Quando começo a perceber que o coração está acelerado demais, que a ansiedade toma conta, preciso respirar fundo, acalmar e focar nas prioridades. Fiz o que precisava fazer, agora é esperar. Depois, correr um pouco, ligar para uma amiga, ler um livro, ou trabalhar em outro projeto enquanto o principal não sai. Com o tempo, você adquire mais maturidade para lidar com tudo isso.

No seu livro “Quem é você na fila do pão?” você indica que as pessoas sejam CEOs da sua própria carreira. Qual é o seu conselho nº 1?

O meu conselho é criar a sua própria rede de conexões. Sempre falo para as meninas que entram para trabalhar aqui: criem redes de networking, conectem-se por meio de sua marca pessoal. Porque é isso que precisamos fazer para termos autoridade e autonomia, independentemente de qualquer CNPJ.

Entrei no BuzzFeed e na Meta como diretora na América Latina enquanto era CEO de duas empresas. Mas eu era a Vivi Duarte. Não estava agarrada ao crachá do Mark Zuckerberg. Meu propósito era construir o meu legado, fazer conexões internacionais e aprender.

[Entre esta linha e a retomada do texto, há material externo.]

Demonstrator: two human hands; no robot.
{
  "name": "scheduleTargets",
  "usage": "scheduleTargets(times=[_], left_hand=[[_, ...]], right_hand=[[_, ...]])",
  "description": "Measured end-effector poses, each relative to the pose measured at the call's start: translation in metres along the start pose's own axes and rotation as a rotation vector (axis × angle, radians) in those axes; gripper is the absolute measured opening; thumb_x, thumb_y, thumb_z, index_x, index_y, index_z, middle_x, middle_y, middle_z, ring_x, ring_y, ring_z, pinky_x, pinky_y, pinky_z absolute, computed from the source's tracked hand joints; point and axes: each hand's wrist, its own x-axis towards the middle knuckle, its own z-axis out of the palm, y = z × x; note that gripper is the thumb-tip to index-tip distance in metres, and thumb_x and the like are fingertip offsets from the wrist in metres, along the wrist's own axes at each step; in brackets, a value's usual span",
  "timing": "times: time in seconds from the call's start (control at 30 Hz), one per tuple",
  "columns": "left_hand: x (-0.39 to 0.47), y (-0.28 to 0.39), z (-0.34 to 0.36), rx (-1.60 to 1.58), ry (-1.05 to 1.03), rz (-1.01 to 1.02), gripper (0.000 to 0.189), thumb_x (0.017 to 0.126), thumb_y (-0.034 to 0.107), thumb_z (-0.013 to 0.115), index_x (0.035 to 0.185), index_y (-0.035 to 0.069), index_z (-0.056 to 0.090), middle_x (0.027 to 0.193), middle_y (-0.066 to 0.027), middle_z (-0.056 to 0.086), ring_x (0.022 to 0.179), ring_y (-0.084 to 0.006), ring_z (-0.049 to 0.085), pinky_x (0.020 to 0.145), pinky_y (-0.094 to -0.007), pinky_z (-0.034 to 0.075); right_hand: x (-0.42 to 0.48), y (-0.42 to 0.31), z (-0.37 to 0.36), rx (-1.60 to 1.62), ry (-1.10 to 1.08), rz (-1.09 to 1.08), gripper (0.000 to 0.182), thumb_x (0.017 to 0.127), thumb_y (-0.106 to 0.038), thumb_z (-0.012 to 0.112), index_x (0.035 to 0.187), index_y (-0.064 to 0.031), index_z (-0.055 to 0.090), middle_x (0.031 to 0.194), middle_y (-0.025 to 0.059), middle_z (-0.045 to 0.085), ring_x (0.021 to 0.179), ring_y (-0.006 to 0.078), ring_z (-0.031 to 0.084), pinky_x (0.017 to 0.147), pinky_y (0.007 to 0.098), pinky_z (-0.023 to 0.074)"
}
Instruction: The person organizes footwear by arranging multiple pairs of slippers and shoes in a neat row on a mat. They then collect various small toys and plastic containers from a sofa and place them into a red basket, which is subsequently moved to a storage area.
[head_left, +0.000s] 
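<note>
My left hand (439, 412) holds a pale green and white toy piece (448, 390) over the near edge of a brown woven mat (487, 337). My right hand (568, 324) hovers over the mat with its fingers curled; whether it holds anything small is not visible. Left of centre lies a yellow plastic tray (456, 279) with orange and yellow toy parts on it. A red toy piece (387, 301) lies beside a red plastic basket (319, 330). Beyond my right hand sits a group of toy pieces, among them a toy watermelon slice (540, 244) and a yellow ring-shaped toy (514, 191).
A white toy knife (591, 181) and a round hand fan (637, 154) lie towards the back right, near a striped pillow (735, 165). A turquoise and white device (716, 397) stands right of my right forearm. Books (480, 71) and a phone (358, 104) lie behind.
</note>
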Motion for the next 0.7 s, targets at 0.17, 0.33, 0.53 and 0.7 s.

Quando temos nossa marca forte e nossas conexões no mercado, conseguimos fazer esses ‘pulos da gata’. Conseguimos nos reinventar, sermos donas da nossa vida. Quando ficamos presas apenas ao CNPJ de outras empresas, trabalhamos com uma paixão que é dos outros, no sonho dos outros. A gente se torna refém do outro.

Vivi Duarte

Imagina se eu estivesse agarrada até hoje na Unimed, refém dos médicos cooperados, dos donos da empresa. Não! Precisamos criar nossa própria marca pessoal e nos conectarmos com pessoas importantes no mercado.

Seja vista, use as redes sociais a seu favor. Escreva sobre o que você ganha, o que conquista, as coisas que realiza. Fale bem de você nas redes sociais, porque as pessoas falam muito isso: “Ai, eu não vou ficar falando bem de mim, não vou fazer o meu próprio marketing”. Gente, tem que fazer, porque ninguém vai falar por você.

Vivi Duarte

Nós, mulheres, muitas vezes estamos sempre achando que devemos algo aos outros. Mas não devemos nada. Temos habilidades e precisamos reconhecê-las.

A Sheryl Sandberg (ex-COO da Meta) escreveu um livro chamado “Faça Acontecer”, no qual discute que nós, mulheres, precisamos ter pelo menos 100% de habilidades para nos candidatarmos a uma vaga e falar bem de nós mesmas, porque estamos sempre achando que devemos algo a alguém.

Então, precisamos nos reconhecer, mostrar nosso trabalho e fazer nossa marca. Isso vai nos ajudar a não sermos reféns de crachá ou empresa. Construir nossa própria marca é o que faz nossa carreira avançar.